**EXERCISE DESCRIPTION:**
Count how many lines hold "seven" in the records, and respond with that number by itself.

Segment Open

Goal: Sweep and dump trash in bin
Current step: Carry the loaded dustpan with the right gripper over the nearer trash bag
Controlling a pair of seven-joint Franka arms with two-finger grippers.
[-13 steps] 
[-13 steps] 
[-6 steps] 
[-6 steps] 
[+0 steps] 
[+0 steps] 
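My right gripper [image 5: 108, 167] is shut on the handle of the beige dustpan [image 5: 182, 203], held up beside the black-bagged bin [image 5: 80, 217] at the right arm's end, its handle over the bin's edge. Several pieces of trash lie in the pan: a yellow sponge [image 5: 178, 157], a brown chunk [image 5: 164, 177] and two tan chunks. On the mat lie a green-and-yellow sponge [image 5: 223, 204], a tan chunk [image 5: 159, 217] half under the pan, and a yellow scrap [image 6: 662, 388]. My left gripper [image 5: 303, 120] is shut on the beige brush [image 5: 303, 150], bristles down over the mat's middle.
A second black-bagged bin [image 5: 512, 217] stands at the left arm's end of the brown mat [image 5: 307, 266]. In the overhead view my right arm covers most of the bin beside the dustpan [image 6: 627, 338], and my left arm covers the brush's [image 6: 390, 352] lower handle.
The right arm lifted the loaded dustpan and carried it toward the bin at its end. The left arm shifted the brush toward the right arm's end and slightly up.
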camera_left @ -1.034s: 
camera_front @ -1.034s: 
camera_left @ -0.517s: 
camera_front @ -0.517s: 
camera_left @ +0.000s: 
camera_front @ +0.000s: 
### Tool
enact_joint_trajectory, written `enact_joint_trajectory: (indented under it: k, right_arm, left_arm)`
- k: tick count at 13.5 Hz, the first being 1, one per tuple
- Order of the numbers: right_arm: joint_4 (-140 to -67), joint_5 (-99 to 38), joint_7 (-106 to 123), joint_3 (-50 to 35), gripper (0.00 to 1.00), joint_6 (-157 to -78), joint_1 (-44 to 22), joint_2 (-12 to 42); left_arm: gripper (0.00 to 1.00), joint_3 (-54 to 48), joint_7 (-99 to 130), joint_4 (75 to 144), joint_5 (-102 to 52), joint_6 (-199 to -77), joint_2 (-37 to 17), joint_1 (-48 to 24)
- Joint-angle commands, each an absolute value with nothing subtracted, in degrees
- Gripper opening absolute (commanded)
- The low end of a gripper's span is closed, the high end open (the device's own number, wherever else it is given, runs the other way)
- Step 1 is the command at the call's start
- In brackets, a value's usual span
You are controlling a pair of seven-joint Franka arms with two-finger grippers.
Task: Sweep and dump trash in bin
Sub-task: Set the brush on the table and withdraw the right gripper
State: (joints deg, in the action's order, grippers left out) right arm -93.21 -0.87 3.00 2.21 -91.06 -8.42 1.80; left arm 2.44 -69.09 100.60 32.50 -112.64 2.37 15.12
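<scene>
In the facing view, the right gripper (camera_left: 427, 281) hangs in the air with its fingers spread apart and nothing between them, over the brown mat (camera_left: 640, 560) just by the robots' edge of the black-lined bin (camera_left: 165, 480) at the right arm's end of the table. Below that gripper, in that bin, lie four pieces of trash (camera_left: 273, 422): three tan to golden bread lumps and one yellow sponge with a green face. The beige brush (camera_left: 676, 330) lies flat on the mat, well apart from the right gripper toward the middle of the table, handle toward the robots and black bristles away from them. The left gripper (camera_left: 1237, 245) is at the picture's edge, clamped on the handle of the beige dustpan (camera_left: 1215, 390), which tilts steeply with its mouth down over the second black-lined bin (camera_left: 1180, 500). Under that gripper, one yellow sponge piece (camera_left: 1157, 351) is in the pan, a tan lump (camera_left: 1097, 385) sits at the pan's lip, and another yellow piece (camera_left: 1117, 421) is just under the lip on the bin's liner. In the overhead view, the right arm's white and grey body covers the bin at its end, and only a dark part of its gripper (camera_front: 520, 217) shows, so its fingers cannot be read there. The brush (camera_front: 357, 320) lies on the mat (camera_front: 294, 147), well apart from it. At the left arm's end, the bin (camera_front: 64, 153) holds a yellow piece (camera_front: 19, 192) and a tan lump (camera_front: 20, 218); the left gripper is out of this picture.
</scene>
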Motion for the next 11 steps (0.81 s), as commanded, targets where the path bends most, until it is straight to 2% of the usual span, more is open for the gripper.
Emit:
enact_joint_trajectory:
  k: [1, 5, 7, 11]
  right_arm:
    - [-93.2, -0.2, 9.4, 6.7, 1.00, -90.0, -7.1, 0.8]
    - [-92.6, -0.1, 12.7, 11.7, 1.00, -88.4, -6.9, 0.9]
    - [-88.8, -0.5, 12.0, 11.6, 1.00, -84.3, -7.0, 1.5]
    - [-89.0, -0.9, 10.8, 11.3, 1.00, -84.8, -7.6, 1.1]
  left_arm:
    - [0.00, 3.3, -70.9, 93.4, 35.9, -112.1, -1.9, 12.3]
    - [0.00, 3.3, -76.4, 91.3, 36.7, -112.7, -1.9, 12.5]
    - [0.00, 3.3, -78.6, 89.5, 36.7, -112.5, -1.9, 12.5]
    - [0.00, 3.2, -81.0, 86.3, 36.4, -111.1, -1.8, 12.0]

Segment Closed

**ANSWER BOX:**
2